はあ、頭痛いし、授業つまらないし、雨降ってるし!!


 今日はだめだあ…やる気がでん…




〜授業間の休み時間〜


 「おーい!あおいーちょっとこーい」


 …っ?!誰?先生?何かした??


 うわ、クラス中が見てるよ、はあ…


 「何?葵なにかやらかした?」



 そう笑いたいのを堪えながら、心配してる風に聞いてきてるのが、友達の 唯衣(ゆい)。



 「何もやった覚えないけどなあ…」


 「ほっほんとに?」


 「…唯衣、笑い堪えてんの丸わかりだわ。」



 幼稚園からの仲の唯衣。喧嘩はあまりしない。それは言いたいことは言って、素直に認め合ってるからだと思ってる。

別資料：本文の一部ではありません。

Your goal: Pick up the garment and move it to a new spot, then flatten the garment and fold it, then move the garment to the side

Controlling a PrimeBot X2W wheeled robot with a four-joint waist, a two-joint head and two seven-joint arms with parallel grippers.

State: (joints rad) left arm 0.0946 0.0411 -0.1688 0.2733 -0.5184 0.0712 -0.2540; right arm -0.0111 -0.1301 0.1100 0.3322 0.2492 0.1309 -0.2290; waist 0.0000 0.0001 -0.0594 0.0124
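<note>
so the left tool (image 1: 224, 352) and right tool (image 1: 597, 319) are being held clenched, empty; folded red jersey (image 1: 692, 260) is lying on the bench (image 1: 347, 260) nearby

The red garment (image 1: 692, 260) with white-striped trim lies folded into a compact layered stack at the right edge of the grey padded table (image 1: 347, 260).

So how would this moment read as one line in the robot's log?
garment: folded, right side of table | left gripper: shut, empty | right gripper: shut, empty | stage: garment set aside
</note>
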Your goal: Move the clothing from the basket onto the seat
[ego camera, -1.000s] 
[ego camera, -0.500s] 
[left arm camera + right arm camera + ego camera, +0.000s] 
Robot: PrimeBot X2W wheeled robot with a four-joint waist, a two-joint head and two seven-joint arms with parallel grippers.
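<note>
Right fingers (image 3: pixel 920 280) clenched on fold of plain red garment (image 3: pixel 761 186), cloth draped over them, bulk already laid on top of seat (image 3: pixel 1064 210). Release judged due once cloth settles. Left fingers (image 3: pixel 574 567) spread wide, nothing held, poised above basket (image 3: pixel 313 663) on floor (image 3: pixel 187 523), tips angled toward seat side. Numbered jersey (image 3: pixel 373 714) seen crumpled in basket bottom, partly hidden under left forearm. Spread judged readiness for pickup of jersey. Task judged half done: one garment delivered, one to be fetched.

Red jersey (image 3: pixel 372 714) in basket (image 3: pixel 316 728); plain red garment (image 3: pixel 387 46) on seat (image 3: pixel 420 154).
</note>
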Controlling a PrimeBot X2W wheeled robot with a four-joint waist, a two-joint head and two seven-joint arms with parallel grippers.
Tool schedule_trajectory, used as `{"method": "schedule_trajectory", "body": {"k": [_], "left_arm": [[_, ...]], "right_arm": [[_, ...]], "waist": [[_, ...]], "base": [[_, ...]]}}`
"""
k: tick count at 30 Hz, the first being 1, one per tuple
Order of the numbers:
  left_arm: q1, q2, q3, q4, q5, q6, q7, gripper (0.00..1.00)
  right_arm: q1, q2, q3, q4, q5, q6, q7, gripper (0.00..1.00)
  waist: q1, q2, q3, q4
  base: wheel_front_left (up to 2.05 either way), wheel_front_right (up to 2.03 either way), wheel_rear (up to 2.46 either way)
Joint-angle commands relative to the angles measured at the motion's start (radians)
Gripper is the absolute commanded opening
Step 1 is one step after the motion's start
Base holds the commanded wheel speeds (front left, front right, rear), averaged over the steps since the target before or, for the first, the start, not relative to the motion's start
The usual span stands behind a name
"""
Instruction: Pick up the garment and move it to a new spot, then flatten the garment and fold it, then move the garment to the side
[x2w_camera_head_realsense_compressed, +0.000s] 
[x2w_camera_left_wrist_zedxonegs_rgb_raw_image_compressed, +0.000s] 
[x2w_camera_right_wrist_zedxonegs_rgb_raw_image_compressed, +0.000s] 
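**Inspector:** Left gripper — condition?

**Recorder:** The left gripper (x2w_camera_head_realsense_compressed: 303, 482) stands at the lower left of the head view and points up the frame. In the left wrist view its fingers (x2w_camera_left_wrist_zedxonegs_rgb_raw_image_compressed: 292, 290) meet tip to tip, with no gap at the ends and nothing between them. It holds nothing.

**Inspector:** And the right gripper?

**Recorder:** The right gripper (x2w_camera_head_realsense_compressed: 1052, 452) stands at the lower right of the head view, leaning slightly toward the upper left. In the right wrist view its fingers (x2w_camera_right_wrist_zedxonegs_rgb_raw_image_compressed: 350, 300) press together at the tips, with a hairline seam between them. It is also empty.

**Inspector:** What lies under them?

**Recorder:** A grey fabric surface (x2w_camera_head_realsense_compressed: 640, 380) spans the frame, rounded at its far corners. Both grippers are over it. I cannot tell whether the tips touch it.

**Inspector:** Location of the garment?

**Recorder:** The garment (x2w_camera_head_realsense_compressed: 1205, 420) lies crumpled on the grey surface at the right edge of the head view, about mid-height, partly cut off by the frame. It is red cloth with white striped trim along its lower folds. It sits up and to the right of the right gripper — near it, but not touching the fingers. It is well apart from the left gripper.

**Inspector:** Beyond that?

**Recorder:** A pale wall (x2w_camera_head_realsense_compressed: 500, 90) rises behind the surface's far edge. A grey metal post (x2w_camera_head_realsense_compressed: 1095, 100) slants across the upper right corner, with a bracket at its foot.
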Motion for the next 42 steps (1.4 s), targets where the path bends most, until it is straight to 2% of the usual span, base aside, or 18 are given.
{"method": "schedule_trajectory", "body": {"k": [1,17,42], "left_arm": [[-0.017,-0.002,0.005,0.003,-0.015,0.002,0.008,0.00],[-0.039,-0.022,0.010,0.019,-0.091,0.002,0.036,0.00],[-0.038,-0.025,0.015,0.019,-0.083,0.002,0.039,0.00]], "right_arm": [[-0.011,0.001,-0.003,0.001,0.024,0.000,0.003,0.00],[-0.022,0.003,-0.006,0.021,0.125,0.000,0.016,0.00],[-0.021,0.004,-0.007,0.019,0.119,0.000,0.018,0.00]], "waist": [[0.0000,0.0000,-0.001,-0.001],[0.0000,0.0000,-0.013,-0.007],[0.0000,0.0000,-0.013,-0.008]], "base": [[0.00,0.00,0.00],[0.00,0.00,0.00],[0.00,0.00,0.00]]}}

 「あ、やっべ(笑)てか、早く怒られてきなよ(笑)先生待たせちゃいけないよっ!」



 明らかにいじってるね、この顔は。



 「面倒くさいよー!唯衣、助けて〜」



 唯衣の腕にわざとらしく、絡みつく。


 早く行けよ、自分。余計怒られるよ…





 「え?俺?橘じゃなくて?」


 「そうだよ、蒼井翔太だよ。」


 「えー!俺なんかしましたっけ?!」



 え…?私じゃないの?あーなんだよかった。

 てか、ちょっとだけ恥ずかしいじゃん!!



 「ちえ〜なんだ、葵じゃなくて蒼井かよ〜ややこしいなあ〜」



 「こら、つまらなそうにするんじゃない。確かに、先生私のこと葵って呼ばないしね(笑)」



 あーびっくりした。ま、そらそうか。


 よく考えたら今の時代男の先生が、女生徒を下の名前で呼んでたらちょっと問題か。


 安堵で胸をそっと撫で下ろす。


 別にやましいことがあった訳じゃないけど。



 「あんた、授業中いっつも外見てるから、そろそろ怒られるのかと思ったよ」



 唯衣が割と真剣な顔で言ってきた。


 「私も怒られるならそこかなって思った。」



 それから2人で顔を合わせて、小さく笑い合った。